● Exercise brief
Write the full listing out again, keeping every line exactly as it is.

● Data extract
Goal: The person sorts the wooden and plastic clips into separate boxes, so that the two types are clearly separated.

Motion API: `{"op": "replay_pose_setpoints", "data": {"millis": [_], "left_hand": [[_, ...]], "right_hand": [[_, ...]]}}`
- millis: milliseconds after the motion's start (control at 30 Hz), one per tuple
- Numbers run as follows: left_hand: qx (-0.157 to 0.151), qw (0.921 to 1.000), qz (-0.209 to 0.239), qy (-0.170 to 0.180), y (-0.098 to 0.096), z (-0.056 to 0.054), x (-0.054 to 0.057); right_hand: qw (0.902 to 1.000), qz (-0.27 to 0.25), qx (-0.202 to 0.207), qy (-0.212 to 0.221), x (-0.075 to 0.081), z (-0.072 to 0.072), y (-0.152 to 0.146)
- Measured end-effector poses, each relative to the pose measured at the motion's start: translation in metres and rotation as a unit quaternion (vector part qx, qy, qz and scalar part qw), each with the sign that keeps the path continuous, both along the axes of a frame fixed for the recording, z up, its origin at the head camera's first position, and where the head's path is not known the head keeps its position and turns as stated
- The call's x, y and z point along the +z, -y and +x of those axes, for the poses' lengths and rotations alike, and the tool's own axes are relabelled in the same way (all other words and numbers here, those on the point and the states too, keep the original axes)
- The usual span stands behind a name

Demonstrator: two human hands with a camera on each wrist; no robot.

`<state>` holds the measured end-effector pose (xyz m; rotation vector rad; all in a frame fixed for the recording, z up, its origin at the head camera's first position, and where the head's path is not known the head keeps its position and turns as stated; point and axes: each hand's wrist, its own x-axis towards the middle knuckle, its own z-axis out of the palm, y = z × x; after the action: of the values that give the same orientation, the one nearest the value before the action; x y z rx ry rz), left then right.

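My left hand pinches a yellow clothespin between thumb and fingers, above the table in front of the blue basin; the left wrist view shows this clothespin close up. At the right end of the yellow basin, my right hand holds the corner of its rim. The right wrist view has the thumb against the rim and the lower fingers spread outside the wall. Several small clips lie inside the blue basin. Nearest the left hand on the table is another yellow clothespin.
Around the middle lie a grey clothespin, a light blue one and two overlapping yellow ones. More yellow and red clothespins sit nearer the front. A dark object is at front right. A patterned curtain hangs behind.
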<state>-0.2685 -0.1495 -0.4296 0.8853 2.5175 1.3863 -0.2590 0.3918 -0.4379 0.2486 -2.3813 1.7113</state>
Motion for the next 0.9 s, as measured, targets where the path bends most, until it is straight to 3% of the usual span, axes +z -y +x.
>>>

● Solved problem
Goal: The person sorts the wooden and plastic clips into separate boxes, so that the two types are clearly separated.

Motion API: `{"op": "replay_pose_setpoints", "data": {"millis": [_], "left_hand": [[_, ...]], "right_hand": [[_, ...]]}}`
- millis: milliseconds after the motion's start (control at 30 Hz), one per tuple
- Numbers run as follows: left_hand: qx (-0.157 to 0.151), qw (0.921 to 1.000), qz (-0.209 to 0.239), qy (-0.170 to 0.180), y (-0.098 to 0.096), z (-0.056 to 0.054), x (-0.054 to 0.057); right_hand: qw (0.902 to 1.000), qz (-0.27 to 0.25), qx (-0.202 to 0.207), qy (-0.212 to 0.221), x (-0.075 to 0.081), z (-0.072 to 0.072), y (-0.152 to 0.146)
- Measured end-effector poses, each relative to the pose measured at the motion's start: translation in metres and rotation as a unit quaternion (vector part qx, qy, qz and scalar part qw), each with the sign that keeps the path continuous, both along the axes of a frame fixed for the recording, z up, its origin at the head camera's first position, and where the head's path is not known the head keeps its position and turns as stated
- The call's x, y and z point along the +z, -y and +x of those axes, for the poses' lengths and rotations alike, and the tool's own axes are relabelled in the same way (all other words and numbers here, those on the point and the states too, keep the original axes)
- The usual span stands behind a name

Demonstrator: two human hands with a camera on each wrist; no robot.

`<state>` holds the measured end-effector pose (xyz m; rotation vector rad; all in a frame fixed for the recording, z up, its origin at the head camera's first position, and where the head's path is not known the head keeps its position and turns as stated; point and axes: each hand's wrist, its own x-axis towards the middle knuckle, its own z-axis out of the palm, y = z × x; after the action: of the values that give the same orientation, the one nearest the value before the action; x y z rx ry rz), left then right.

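My left hand pinches a yellow clothespin between thumb and fingers, above the table in front of the blue basin; the left wrist view shows this clothespin close up. At the right end of the yellow basin, my right hand holds the corner of its rim. The right wrist view has the thumb against the rim and the lower fingers spread outside the wall. Several small clips lie inside the blue basin. Nearest the left hand on the table is another yellow clothespin.
Around the middle lie a grey clothespin, a light blue one and two overlapping yellow ones. More yellow and red clothespins sit nearer the front. A dark object is at front right. A patterned curtain hangs behind.
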<state>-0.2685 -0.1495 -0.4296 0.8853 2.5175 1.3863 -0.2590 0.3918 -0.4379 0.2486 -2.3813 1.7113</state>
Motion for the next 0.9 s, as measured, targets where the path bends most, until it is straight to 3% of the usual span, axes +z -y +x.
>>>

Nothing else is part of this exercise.